* _HOW TO COMPLETE THIS TASK_
Give back the whole listing exactly as it is written.

* _SUPPLIED DATA_
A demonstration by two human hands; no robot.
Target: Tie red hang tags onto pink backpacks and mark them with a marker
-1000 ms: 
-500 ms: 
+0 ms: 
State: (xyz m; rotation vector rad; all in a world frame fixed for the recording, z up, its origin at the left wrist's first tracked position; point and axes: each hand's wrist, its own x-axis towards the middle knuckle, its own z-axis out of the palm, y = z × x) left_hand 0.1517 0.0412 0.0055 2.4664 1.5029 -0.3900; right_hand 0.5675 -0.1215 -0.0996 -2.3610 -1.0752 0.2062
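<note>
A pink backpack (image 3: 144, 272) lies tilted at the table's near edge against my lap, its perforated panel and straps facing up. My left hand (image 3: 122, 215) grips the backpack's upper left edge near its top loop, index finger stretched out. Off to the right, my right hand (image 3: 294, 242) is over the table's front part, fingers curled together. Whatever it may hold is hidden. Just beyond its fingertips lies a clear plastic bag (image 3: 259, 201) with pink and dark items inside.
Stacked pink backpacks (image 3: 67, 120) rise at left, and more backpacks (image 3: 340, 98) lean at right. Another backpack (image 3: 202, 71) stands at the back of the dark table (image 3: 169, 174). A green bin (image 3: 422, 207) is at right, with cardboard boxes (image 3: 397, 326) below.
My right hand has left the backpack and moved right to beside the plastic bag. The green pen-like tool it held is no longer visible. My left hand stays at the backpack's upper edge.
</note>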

* _OUTPUT FOR THIS TASK_
A demonstration by two human hands; no robot.
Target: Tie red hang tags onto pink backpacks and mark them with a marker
-1000 ms: 
-500 ms: 
+0 ms: 
State: (xyz m; rotation vector rad; all in a world frame fixed for the recording, z up, its origin at the left wrist's first tracked position; point and axes: each hand's wrist, its own x-axis towards the middle knuckle, its own z-axis out of the palm, y = z × x) left_hand 0.1517 0.0412 0.0055 2.4664 1.5029 -0.3900; right_hand 0.5675 -0.1215 -0.0996 -2.3610 -1.0752 0.2062
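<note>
A pink backpack (image 3: 144, 272) lies tilted at the table's near edge against my lap, its perforated panel and straps facing up. My left hand (image 3: 122, 215) grips the backpack's upper left edge near its top loop, index finger stretched out. Off to the right, my right hand (image 3: 294, 242) is over the table's front part, fingers curled together. Whatever it may hold is hidden. Just beyond its fingertips lies a clear plastic bag (image 3: 259, 201) with pink and dark items inside.
Stacked pink backpacks (image 3: 67, 120) rise at left, and more backpacks (image 3: 340, 98) lean at right. Another backpack (image 3: 202, 71) stands at the back of the dark table (image 3: 169, 174). A green bin (image 3: 422, 207) is at right, with cardboard boxes (image 3: 397, 326) below.
My right hand has left the backpack and moved right to beside the plastic bag. The green pen-like tool it held is no longer visible. My left hand stays at the backpack's upper edge.
</note>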

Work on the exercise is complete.